Task directions
In the entries below, find the line with "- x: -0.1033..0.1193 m" and the line with "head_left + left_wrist". Return those two lines and all lines between them, exactly.

Data provided

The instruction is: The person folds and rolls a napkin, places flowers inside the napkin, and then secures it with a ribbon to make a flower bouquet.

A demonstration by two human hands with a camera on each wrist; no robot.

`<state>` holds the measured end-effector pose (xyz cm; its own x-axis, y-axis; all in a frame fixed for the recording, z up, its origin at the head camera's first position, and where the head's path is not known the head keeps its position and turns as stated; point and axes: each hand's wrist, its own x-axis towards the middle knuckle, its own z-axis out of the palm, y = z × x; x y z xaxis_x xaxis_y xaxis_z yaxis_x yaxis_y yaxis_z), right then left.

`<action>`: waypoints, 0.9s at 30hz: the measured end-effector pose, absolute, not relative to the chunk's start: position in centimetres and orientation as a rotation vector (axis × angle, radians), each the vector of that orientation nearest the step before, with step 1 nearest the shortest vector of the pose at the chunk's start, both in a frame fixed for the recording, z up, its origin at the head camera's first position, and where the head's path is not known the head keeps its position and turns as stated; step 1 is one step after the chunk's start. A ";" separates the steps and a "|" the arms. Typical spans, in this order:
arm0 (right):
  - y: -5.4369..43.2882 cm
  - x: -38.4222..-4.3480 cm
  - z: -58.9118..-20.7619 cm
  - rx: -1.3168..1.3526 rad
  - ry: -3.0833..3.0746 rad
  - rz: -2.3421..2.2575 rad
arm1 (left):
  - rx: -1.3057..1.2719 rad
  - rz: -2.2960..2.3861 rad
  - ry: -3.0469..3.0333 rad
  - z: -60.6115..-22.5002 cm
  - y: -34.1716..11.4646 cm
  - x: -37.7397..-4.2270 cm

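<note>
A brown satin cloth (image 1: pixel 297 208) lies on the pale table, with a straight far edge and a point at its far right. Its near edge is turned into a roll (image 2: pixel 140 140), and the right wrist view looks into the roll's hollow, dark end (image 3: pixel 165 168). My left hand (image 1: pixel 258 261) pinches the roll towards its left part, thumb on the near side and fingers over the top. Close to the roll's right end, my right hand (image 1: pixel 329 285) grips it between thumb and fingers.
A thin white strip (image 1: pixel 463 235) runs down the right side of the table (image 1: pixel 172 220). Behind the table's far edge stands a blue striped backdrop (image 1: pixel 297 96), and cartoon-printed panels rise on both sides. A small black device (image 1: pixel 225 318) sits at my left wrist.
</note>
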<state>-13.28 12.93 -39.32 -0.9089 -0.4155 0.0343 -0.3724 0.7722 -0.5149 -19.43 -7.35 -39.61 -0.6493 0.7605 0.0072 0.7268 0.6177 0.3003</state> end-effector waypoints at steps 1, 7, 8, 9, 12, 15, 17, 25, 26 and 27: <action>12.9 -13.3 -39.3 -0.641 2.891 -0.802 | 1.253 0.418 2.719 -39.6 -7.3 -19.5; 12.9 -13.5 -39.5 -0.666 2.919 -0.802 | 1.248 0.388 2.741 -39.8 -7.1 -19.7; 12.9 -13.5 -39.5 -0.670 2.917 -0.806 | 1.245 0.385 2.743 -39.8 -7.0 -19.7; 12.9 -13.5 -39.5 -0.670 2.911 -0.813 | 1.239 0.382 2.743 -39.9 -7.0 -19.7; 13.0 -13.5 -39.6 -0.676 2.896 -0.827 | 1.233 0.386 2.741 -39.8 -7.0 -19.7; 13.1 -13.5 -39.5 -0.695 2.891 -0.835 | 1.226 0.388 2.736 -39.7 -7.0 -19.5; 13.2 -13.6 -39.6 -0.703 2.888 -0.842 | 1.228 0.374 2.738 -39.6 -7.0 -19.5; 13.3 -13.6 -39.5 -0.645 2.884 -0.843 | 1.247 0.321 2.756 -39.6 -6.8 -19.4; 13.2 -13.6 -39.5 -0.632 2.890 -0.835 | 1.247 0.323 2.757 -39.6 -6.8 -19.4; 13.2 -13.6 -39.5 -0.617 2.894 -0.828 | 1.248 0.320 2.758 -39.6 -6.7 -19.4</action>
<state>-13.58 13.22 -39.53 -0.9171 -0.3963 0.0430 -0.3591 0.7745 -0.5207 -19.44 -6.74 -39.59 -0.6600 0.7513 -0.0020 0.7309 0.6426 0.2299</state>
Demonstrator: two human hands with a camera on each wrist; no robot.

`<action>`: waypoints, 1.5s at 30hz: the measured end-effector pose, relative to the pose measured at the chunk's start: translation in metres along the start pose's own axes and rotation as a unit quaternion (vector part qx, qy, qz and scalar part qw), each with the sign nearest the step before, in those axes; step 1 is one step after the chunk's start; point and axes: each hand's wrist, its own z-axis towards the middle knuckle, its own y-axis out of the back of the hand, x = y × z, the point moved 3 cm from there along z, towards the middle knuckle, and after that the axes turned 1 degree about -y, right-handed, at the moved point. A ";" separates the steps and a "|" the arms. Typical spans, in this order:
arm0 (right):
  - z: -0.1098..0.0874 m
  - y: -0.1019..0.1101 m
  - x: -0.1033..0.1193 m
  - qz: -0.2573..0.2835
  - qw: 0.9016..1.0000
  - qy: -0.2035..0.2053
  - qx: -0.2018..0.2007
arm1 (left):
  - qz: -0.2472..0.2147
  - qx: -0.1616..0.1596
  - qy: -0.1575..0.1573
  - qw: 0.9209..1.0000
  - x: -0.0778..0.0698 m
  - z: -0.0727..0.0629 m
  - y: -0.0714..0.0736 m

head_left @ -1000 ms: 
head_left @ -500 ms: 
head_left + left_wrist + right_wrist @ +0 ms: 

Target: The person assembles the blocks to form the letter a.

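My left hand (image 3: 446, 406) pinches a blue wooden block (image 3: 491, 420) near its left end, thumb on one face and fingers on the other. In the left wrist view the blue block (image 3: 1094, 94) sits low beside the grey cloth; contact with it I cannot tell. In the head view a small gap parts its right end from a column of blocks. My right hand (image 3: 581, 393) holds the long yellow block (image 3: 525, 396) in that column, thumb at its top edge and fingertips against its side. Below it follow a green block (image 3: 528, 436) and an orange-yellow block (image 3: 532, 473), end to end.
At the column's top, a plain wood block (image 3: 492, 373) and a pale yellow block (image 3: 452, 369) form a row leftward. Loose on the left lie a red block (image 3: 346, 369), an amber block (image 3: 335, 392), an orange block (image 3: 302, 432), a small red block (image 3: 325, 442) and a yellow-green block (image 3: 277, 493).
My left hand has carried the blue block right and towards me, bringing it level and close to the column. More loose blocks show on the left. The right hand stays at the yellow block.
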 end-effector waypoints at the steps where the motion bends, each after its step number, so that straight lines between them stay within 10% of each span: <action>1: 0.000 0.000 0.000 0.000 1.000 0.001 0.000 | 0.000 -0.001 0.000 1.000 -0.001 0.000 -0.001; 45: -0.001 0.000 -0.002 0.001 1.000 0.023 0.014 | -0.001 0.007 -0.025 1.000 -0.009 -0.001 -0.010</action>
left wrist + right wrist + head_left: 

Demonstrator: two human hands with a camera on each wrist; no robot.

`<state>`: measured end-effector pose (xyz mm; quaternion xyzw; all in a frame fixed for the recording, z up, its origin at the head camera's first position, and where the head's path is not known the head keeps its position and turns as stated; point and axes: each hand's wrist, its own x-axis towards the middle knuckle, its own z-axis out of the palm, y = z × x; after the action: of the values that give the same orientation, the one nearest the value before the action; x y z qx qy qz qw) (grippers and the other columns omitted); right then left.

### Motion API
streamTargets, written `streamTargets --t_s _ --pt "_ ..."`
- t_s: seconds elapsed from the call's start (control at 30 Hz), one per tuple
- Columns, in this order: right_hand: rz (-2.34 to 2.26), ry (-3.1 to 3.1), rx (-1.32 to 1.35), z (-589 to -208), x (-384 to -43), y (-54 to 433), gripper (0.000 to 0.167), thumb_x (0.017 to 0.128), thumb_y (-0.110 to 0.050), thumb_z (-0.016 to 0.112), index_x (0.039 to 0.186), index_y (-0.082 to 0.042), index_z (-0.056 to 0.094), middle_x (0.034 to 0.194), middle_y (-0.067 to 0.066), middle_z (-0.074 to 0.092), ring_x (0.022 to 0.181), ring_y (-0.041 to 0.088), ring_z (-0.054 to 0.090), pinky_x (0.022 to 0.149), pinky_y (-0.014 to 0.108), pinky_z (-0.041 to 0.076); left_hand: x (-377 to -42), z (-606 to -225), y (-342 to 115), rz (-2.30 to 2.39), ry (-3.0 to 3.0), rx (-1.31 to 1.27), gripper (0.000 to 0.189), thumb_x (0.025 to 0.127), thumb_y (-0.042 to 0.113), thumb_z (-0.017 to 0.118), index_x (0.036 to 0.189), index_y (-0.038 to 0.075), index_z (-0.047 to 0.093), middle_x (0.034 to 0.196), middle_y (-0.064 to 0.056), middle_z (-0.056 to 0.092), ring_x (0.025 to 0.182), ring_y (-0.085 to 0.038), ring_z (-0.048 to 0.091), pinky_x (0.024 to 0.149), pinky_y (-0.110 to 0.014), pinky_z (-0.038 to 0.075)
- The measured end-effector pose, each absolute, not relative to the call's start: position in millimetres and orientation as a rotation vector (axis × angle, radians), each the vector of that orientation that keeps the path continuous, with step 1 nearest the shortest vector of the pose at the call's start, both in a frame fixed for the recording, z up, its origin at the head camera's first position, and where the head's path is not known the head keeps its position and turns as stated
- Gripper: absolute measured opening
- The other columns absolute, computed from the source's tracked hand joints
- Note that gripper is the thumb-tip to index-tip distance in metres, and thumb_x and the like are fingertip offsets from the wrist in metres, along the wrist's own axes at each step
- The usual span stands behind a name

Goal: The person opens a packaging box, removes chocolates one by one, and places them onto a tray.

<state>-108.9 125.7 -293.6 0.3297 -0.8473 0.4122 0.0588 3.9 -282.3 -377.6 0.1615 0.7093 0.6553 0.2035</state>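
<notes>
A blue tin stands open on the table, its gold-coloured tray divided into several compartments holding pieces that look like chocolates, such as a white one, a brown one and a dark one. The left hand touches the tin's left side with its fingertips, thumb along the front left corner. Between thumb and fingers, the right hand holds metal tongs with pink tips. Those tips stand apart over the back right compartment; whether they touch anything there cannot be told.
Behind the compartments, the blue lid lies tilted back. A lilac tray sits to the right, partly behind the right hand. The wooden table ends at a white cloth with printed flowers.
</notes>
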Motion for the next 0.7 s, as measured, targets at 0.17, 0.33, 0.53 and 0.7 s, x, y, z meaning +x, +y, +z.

Finished exercise
  - x: -0.1033..0.1193 m
  - qz: -0.2573..0.2835
  - qw: 0.9016..1.0000
  - qy: -0.2035..0.2053
  - qx: -0.2018..0.2007
arm1 (left):
  - qz: -0.2472..0.2147
  - qx: -0.1616..0.1596
  - qy: -0.1575..0.1573
  - qw: 0.9209..1.0000
  - x: -0.0778..0.0698 m
  - z: -0.0727..0.0629 m
  - y: -0.0714..0.0736 m

head_left @ -1000 ms: 
head_left @ -500 ms: 
head_left + left_wrist + right_wrist @ +0 ms: 

This output is complete, and the exercise is done.